The EU's justice commissioner Vera Jourouva has described the programmes as “problematic” and “unfair” as she is concerned the passport schemes have been exploited by people with the cash to buy access to the UK and Europe.
The so-called golden passport schemes may be used by rich foreign investors to buy citizenship or long-term residency rights in a country.
Malta and Cyprus have been blacklisted as countries operating passport schemes deemed to pose a high risk of tax evasion.
They have been found to have sold citizenship to rich people from Russia, China and the Middle East.
The two EU member states have already sold citizenship to people from Russia, China and the Middle East.
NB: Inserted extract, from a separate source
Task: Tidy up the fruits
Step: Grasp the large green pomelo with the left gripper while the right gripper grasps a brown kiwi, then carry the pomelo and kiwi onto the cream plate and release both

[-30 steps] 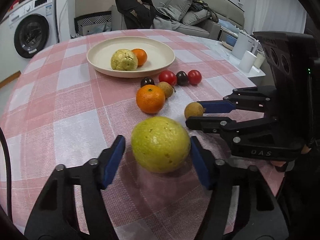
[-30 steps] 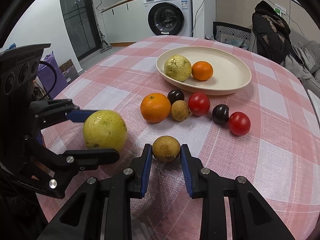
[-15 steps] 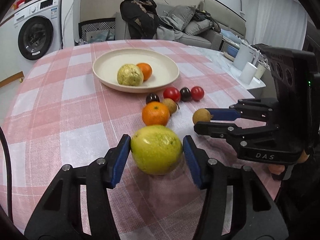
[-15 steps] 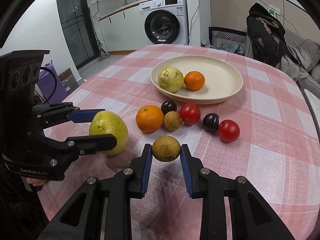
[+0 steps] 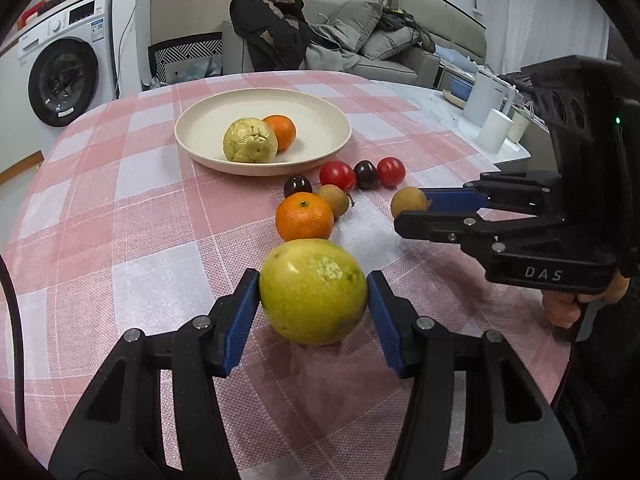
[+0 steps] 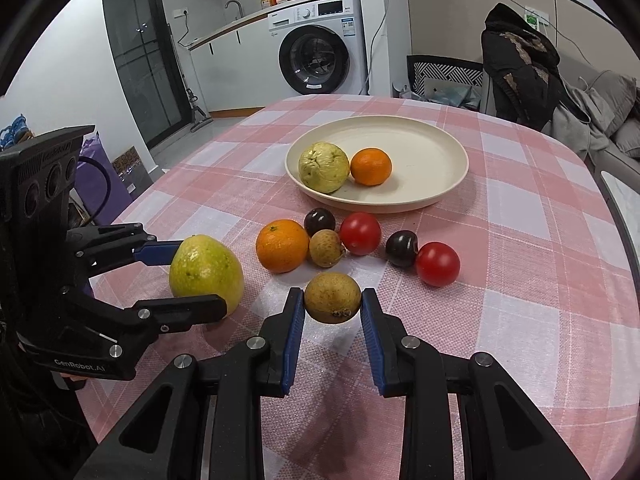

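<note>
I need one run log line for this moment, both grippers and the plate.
left gripper: shut on guava | right gripper: shut on small brown fruit | plate: one guava, one orange

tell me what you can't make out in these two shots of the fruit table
- Left wrist view: the far side of the small orange on the plate is hidden by the pale wrinkled fruit.
- Right wrist view: the underside of the yellow-green fruit is covered by a finger of the left gripper.
- Both views: the near table edge is cut off by each gripper's own body.
- Right wrist view: the labels on the washing machine are too small to read.
</note>
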Motion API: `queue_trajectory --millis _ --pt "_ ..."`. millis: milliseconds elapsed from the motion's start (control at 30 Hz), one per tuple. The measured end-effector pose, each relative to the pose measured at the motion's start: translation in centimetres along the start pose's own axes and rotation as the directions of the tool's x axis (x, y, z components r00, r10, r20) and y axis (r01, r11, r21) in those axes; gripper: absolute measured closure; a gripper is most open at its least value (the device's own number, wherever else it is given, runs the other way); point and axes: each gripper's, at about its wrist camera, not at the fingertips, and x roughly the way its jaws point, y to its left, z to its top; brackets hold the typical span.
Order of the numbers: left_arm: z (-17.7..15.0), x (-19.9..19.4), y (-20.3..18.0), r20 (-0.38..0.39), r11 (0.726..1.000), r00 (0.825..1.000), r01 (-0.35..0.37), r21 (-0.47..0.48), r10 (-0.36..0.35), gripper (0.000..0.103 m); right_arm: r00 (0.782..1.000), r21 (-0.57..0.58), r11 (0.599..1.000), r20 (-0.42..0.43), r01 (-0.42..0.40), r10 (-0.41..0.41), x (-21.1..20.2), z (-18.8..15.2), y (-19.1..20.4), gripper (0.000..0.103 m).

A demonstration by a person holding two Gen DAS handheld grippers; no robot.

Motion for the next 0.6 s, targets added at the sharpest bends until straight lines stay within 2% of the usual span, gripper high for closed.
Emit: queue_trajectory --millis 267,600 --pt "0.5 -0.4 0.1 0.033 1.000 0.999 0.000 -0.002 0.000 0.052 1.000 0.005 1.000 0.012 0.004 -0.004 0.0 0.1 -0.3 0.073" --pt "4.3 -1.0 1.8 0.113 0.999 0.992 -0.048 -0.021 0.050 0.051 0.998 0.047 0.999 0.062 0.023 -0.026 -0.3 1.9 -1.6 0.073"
Ms Jourova, in a swipe at Malta and Cyprus, said making cash was being put before national security.
She said: “I understand that citizenship schemes are favourable for the economy. But this is unfair for the people who cannot afford to buy citizenship.
"And citizenship is something so, so big and so valuable that citizenship for sale seems for me rather problematic.”
The EU chief added she is concerned as if a person gets citizenship in one country, they can get citizenship for the whole of Europe.
She said: “Once we have some weak points in the EU, some weak points where it is easy to enter the space, the whole of Europe has a problem.”
In Malta, an individual can gain citizenship in return for a €650,000 contribution to the country’s development fund and the purchase or lease of property.
The scheme means that new citizens do not actually need to spend time in any of the properties they purchase or rent in the country.
The Organisation for Economic Co-operation and Development (OECD) has said banks should police the system to crackdown on the issue.
The organisation said: “Residence and citizenship by investment schemes, often referred to as golden passports or visas, can create the potential for misuse as tools to hide assets held abroad from reporting under the OECD/G20 Common Reporting Standard.”